Der Isocortex macht etwa 90 Prozent der gesamten Grosshirnrinde des menschlichen Gehirns aus. Allgemein entstehen die Grosshirnhemisphären als beidseitige Ausstülpung der lateralen Wand des Prosencephalons. Durch schrittweise Vergrösserung der Aussackungen kommt es ebenfalls zu deren Ausdehnung, wodurch immer mehr afferente und efferente Neurone den Cortex mit dem Hirnstamm und dem Rückenmark in Verbindung bringen.
Als erstes werden die Neurone der tieferen Schicht gebildet, worauf Neurone der höheren Schichten folgen. Nahe der Hirnventrikel befinden sich die tieferen Schichten, während die oberflächlichen sich weiter aussen in der Marginalzone befinden. Es gibt verschiedene Zellschichten, die je nach Entwicklungsstadium einem Prinzip nachgehen. Die sogenannte Intermediärzone befindet sich zwischen der Ventrikulär- und Marginalzone. Zwischen Ventrikulär- und Intermediärzone bildet sich die sogenannte Subventrikulärzone aus. Zwischen Intermediär- und Marginalzone kommt es zur Ausbildung der kortikalen Platte, bei der es sich anatomisch um eine weitere Zellschicht handelt. Diese kortikale Platte bildet die Schichten, also Laminae, II bis V des Isocortex. Die Zellen, die zu Beginn migrieren, bilden die Schicht VI, die sogenannte Lamina multiformis, und anschliessend die Schicht V, welche die Lamina pyramidalis interna darstellt.
Cajal-Retzius-Zellen
Die Cajal-Retzius-Zellen sind vor der Geburt vorhandene Interneurone in den äusseren Schichten des Grosshirns. Sie sind für die normale Entwicklung der Schichten des Isocortex sehr bedeutend und gehören zu den frühen Zellen der Marginalzone. Vom sechsten Monat bis zur Geburt bilden sich die Lamina pyramidalis externa, als dritte Schicht und die Lamina granularis externa, also Lamina II aus. Kurz vor der Geburt ist die gesamte Zellmigration vollendet und alle sechs Zellschichten sind vorhanden.

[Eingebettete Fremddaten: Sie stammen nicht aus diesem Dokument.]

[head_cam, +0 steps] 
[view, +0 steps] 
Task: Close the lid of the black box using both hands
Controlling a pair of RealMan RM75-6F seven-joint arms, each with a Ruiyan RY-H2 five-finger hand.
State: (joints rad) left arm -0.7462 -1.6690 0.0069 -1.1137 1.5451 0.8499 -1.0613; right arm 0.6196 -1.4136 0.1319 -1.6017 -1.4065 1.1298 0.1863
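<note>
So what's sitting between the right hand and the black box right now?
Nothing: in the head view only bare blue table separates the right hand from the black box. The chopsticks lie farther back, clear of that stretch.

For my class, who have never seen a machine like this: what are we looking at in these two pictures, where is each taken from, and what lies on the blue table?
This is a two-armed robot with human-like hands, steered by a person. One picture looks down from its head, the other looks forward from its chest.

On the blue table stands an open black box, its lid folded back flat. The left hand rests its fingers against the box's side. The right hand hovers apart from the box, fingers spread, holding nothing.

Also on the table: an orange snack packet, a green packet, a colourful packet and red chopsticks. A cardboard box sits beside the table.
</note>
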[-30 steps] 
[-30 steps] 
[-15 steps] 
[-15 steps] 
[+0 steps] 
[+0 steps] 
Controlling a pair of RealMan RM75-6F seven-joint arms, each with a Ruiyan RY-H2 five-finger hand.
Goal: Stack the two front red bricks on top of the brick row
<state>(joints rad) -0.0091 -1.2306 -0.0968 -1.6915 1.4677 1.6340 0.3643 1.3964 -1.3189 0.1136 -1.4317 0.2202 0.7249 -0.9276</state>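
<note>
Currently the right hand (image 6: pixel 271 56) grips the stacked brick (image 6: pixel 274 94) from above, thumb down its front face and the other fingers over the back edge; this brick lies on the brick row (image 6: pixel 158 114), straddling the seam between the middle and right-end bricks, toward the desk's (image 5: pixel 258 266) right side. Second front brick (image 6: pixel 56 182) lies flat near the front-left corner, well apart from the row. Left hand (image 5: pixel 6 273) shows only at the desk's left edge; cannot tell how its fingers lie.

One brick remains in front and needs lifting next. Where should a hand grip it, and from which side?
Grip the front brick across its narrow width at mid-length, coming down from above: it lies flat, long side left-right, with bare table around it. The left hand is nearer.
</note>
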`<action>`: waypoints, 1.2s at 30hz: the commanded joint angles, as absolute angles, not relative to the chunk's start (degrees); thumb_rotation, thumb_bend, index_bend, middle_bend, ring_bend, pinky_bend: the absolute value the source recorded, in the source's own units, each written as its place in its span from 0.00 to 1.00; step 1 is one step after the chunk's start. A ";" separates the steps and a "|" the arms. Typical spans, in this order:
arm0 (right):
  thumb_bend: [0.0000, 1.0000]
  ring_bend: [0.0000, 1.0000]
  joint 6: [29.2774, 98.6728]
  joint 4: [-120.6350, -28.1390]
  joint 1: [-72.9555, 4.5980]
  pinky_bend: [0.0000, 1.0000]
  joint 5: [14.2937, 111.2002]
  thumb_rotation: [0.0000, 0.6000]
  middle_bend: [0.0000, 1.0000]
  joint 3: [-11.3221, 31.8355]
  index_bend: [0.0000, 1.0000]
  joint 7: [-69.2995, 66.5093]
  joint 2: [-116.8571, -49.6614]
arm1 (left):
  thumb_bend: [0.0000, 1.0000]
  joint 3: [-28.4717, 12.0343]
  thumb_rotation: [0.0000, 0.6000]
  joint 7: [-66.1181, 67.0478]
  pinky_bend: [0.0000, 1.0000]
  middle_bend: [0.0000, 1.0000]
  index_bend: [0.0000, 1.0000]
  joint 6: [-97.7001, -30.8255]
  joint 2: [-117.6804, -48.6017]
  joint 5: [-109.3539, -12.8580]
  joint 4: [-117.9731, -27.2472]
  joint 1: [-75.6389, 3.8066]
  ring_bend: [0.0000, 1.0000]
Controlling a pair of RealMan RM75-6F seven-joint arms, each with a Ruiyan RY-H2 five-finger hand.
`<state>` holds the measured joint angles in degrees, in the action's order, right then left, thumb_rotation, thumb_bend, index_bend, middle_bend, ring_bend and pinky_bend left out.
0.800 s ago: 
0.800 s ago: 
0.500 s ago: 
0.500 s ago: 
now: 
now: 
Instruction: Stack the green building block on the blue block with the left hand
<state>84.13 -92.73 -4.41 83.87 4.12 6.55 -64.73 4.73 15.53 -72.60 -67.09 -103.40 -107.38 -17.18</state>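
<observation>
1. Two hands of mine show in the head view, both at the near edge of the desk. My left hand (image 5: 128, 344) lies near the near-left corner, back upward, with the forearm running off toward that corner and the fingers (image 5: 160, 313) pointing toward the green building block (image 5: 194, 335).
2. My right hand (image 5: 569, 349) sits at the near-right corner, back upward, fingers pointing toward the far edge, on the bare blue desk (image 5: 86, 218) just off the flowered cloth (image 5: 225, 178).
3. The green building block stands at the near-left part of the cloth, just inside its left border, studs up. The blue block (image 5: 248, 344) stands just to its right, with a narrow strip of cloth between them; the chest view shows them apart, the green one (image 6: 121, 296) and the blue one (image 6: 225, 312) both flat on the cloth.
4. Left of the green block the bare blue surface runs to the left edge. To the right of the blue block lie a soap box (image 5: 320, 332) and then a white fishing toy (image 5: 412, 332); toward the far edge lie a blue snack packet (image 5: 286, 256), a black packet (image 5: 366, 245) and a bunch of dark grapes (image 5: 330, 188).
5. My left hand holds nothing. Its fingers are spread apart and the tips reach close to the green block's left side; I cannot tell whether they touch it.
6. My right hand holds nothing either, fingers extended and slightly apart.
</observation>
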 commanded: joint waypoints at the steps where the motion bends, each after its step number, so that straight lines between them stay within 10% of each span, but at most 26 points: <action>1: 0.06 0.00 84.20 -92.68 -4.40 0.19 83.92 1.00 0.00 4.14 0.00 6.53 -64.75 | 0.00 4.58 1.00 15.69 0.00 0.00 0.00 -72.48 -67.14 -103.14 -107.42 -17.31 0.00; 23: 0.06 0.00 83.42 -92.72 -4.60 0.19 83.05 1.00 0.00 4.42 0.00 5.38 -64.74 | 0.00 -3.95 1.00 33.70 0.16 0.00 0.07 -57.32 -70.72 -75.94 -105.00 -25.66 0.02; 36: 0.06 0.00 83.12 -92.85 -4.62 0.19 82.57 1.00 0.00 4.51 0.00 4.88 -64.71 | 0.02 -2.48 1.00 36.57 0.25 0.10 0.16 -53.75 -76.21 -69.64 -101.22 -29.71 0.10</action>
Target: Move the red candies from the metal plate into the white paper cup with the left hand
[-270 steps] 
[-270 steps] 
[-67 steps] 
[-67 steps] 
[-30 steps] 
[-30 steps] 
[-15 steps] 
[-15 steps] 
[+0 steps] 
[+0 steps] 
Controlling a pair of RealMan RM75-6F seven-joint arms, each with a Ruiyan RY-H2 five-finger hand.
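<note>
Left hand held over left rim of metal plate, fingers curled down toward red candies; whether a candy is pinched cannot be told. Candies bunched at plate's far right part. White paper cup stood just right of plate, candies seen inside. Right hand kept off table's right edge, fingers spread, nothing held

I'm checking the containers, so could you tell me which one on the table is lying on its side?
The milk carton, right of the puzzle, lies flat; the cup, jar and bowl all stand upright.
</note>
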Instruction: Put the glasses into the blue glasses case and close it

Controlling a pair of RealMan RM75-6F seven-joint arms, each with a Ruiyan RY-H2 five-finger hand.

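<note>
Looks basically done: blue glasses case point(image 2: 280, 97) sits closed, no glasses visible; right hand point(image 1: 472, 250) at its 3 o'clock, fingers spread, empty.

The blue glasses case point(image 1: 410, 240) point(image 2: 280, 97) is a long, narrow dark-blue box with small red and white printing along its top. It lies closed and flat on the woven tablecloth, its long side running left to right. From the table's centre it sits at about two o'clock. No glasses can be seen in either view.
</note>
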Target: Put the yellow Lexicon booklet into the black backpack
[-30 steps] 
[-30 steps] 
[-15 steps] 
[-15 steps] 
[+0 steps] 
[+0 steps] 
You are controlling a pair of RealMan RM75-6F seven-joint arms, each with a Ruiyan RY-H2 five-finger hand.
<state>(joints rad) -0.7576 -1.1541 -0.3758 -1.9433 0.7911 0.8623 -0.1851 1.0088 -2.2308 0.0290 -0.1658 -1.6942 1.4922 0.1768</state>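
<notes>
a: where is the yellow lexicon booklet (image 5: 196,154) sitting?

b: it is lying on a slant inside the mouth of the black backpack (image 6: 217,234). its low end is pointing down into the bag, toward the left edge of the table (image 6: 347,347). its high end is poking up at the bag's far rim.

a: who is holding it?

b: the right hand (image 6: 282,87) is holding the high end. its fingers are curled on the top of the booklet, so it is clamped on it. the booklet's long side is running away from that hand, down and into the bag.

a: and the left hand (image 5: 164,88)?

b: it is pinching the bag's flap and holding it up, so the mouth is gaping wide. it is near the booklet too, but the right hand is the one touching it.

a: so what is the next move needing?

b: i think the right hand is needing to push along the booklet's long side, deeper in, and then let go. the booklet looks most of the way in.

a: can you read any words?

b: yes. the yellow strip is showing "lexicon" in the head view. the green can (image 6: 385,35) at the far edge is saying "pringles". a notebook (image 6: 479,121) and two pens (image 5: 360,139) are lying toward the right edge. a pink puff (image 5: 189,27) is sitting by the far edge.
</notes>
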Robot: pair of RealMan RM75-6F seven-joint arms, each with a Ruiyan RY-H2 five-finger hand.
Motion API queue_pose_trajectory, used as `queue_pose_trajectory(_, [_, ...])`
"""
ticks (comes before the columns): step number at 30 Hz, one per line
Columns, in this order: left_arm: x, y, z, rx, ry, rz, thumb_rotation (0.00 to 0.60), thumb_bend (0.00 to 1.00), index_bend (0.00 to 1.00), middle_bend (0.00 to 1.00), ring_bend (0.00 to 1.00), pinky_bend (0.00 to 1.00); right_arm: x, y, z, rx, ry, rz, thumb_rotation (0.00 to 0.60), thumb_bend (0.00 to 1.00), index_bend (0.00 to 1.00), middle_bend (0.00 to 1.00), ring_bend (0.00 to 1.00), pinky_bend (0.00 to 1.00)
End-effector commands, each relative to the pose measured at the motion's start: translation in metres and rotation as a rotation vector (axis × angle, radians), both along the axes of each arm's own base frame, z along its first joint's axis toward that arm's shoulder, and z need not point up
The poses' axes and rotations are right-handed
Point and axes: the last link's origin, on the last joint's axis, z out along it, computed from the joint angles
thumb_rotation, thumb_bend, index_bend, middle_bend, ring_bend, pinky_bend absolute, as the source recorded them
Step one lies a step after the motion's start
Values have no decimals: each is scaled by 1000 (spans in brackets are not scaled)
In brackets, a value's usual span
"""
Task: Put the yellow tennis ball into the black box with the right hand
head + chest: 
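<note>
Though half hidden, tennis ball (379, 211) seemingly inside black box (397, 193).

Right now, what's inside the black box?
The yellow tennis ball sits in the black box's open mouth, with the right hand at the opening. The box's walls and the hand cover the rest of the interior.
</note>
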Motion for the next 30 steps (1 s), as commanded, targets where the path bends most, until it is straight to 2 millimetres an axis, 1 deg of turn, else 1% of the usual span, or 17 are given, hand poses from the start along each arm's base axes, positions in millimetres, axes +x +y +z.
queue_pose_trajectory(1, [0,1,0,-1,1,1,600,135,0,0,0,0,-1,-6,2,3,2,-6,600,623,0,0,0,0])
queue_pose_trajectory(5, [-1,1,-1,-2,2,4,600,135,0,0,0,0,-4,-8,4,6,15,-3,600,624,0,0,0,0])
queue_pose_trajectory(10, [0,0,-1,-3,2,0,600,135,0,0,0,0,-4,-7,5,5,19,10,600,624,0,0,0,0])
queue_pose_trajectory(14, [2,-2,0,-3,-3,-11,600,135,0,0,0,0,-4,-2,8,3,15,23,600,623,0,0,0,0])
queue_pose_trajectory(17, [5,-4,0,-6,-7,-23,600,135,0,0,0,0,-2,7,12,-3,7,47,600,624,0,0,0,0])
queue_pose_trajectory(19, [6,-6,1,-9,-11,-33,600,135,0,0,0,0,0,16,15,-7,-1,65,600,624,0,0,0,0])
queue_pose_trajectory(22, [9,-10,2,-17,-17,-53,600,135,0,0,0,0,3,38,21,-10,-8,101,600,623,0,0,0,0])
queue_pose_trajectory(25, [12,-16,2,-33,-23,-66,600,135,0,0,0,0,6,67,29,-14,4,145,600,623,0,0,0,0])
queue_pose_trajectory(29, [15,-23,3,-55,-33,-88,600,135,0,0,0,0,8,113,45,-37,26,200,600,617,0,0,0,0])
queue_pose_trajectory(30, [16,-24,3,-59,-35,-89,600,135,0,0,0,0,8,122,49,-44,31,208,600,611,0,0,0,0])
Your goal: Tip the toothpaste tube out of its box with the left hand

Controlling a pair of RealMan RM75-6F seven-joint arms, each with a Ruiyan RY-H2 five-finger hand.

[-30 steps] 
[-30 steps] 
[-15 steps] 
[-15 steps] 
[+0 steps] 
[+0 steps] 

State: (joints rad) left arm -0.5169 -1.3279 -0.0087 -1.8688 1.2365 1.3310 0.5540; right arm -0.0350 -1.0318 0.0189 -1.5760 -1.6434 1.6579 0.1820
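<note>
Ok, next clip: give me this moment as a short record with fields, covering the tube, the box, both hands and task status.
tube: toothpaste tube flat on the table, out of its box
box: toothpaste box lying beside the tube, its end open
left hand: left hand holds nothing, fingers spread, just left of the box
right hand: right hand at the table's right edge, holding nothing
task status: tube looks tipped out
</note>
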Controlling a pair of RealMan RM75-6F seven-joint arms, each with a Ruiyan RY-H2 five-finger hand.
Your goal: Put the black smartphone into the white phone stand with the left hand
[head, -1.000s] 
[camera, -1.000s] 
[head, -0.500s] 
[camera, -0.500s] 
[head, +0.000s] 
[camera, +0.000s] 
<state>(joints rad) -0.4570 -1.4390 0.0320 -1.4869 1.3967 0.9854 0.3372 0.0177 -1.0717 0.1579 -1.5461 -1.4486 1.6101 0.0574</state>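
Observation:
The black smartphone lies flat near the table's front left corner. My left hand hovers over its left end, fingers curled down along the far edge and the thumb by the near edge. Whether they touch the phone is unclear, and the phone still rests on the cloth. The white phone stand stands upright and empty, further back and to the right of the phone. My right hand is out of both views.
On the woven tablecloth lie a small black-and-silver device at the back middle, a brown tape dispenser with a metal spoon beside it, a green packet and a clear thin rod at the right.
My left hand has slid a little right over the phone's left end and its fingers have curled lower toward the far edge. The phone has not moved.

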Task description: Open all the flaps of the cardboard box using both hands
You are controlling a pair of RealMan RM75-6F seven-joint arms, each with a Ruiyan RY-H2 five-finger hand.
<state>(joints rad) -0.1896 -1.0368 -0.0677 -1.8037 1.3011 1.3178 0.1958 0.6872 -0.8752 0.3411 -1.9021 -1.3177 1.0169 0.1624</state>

Im Isocortex ist der sechsschichtige Aufbau kennzeichnend. Es gibt Pyramidenzellen und Nicht-Pyramidenzellen, wobei erstere den Grossteil der Zellen ausmachen. Der Isocortex ist mit seinen sechs Zellschichten in kleine Funktionseinheiten, auch bezeichnet als vertikale Kolumnen, organisiert.
Die Pyramidenzellen sind sehr grosse multipolare Neurone, die die efferenten Projektionsneurone des Kortex sind. Die Pyramidenzellen sind die wichtigsten Schnittstellen für die Afferenzen und Efferenzen des Cortex. Funktionell können Primär-, Sekundär- und Assoziationsfelder unterschieden werden. Primärfelder erhalten ihre Afferenzen direkt vom Thalamus. Sie sind der Ort, an welchem die Sinnesbahnen enden und die motorischen Pyramidenbahnen beginnen. Die Sekundärfelder “interpretieren” Informationen und erhalten letztere aus den Primärfeldern. Nur einige der Assoziationsfelder, wie das Broca-Zentrum, haben eine genaue Funktion.
Neurodegenerative Erkrankungen wie die Alzheimer-Krankheit können den Isocortex betreffen. Bei der Epilepsie gibt es einige Formen, die aus Fehlfunktionen im Isocortex resultieren können. Es gibt insgesamt viele Erkrankungen, die den Isocortex betreffen und häufig schwerwiegend verlaufen, da kognitive und funktionelle Fähigkeiten eingeschränkt werden.
Funktionen des Isocortex
Der Isokortex hat viele Funktionen. Dazu gehören die sensorische Verarbeitung von Informationen, die Planung und Steuerung motorischer Abläufe, kognitive Funktionen wie Sprache, Lernen und Gedächtnis sowie auch die Verknüpfung von Informationen verschiedener Sinnesmodalitäten. Der Isocortex ermöglicht Säugetieren komplexere Verhaltensweisen, wichtige kognitive Fähigkeiten und eine Anpassung an die Umwelt. Die ausgeprägte Grösse ist charakteristisch für den Menschen - dadurch sind sie in der Lage, Sprache zu verwenden und abstraktes Denken durchzuführen.